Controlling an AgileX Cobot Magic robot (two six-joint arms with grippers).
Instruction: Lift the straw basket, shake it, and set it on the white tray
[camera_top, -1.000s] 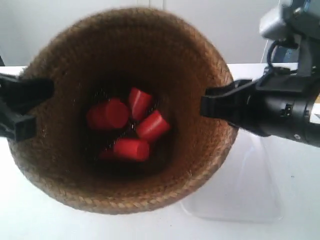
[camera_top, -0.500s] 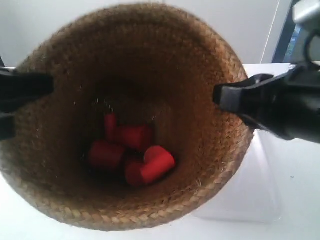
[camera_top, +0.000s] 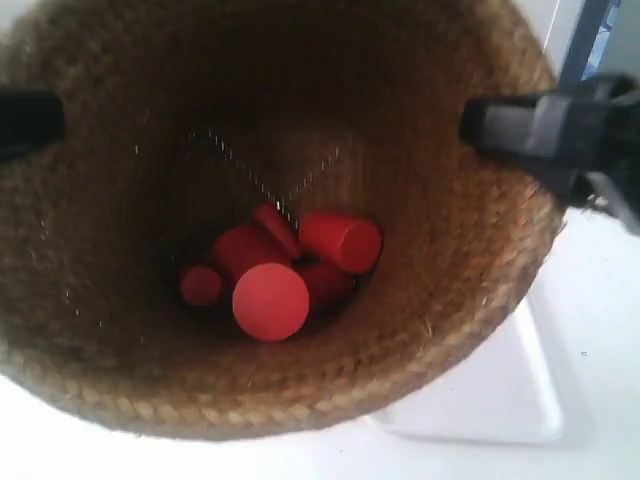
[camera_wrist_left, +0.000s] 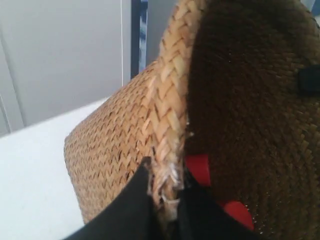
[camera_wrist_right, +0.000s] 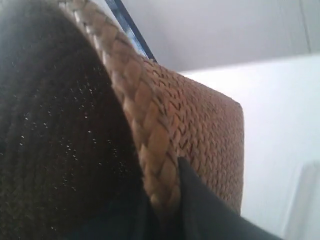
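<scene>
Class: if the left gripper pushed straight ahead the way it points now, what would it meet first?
The braided rim of the straw basket. The left gripper is shut on that rim, which runs on directly ahead of it. What lies beyond is hard to judge for depth.

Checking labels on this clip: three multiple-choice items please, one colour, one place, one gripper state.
1. The tray is: A white, B green, C black.
2. The red pieces lie: A on the tray, B in the basket, C on a shelf.
3. The left gripper is: A open, B shut on the basket's rim, C shut on the tray.
A: its white corner shows below the basket. B: they sit on its bottom. B: it clamps the braided rim.
</scene>
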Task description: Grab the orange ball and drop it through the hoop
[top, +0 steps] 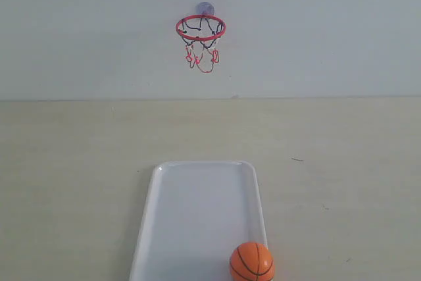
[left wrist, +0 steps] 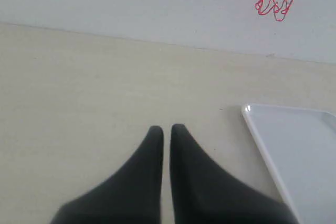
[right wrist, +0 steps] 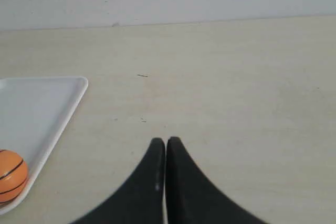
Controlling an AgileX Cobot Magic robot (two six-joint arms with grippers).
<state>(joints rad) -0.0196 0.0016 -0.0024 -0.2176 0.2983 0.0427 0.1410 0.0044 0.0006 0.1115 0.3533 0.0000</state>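
since the left black gripper [left wrist: 166, 128] and right black gripper [right wrist: 166, 140] are both pinched together and empty, neither is ready for the small orange ball with black seams [top: 251, 262], which is tucked into the white plastic tray [top: 191, 215] corner on the right arm's side. the rim could block a finger and squirt the ball away, and the red-ringed netted hoop [top: 200, 27] looks barely wider than the ball.
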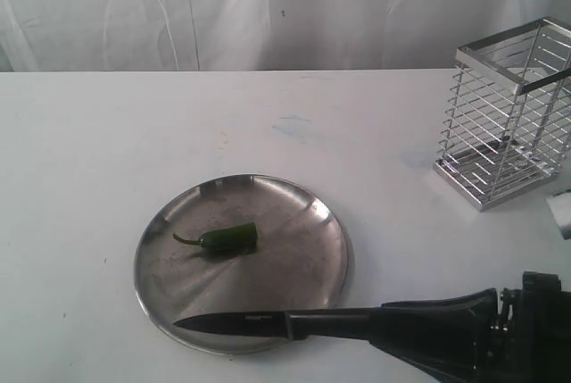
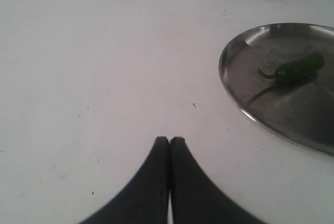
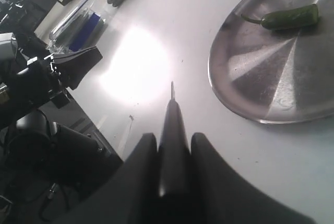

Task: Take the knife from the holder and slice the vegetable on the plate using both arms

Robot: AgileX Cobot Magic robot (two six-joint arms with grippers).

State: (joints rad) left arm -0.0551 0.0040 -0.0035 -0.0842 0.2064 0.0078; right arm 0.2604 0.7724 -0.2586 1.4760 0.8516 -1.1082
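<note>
While the right gripper's (image 3: 175, 139) fingers clamp its black handle, the dark pointed knife (image 1: 241, 321) juts level past their tips over the plate (image 1: 308, 280) rim, green pepper (image 1: 228, 238) farther on; the left gripper's (image 2: 169, 139) fingers touch, empty.

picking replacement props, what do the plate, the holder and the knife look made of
The plate: metal, likely steel; dull brushed silver with scuffs and soft reflections.
The holder: shiny chromed wire bars under a flat metal rim.
The knife: dark, probably coated steel blade; matte black handle, plastic by its look.
</note>
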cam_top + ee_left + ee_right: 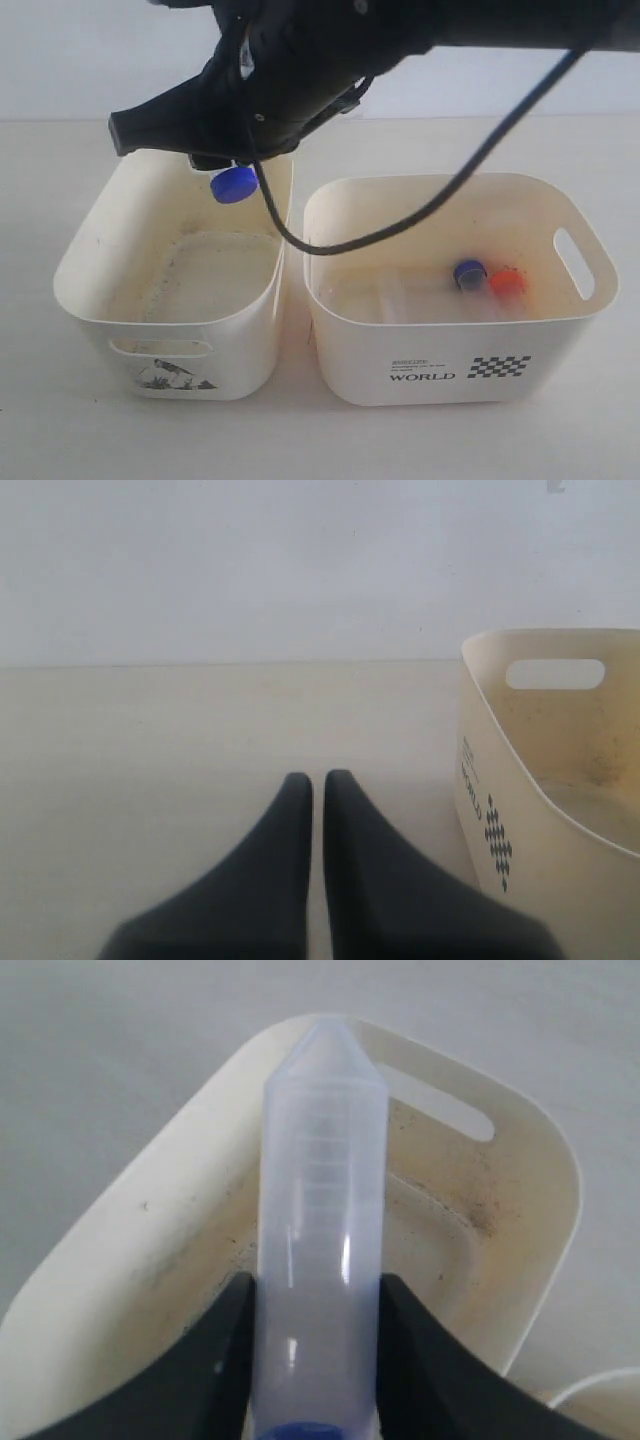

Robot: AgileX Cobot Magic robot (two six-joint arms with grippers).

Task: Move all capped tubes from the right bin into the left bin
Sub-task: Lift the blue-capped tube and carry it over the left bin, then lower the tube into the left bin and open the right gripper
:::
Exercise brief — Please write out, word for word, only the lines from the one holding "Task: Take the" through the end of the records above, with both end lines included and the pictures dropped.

Solved exercise —
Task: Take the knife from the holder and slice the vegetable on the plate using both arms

Robot: AgileX Cobot Magic robot (two six-joint arms with grippers).

State: (joints rad) left arm -0.0551 0.0040 -0.0035 -0.0842 0.2064 0.0078; right arm 0.2604 0.7724 -0.2586 1.4760 0.8516 -1.1082
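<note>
While the right gripper's (image 3: 175, 139) fingers clamp its black handle, the dark pointed knife (image 1: 241, 321) juts level past their tips over the plate (image 1: 308, 280) rim, green pepper (image 1: 228, 238) farther on; the left gripper's (image 2: 169, 139) fingers touch, empty.

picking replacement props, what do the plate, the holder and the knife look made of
The plate: metal, likely steel; dull brushed silver with scuffs and soft reflections.
The holder: shiny chromed wire bars under a flat metal rim.
The knife: dark, probably coated steel blade; matte black handle, plastic by its look.
</note>
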cam_top + ee_left + ee_right: 

Robot: AgileX Cobot Magic robot (two six-joint arms with grippers).

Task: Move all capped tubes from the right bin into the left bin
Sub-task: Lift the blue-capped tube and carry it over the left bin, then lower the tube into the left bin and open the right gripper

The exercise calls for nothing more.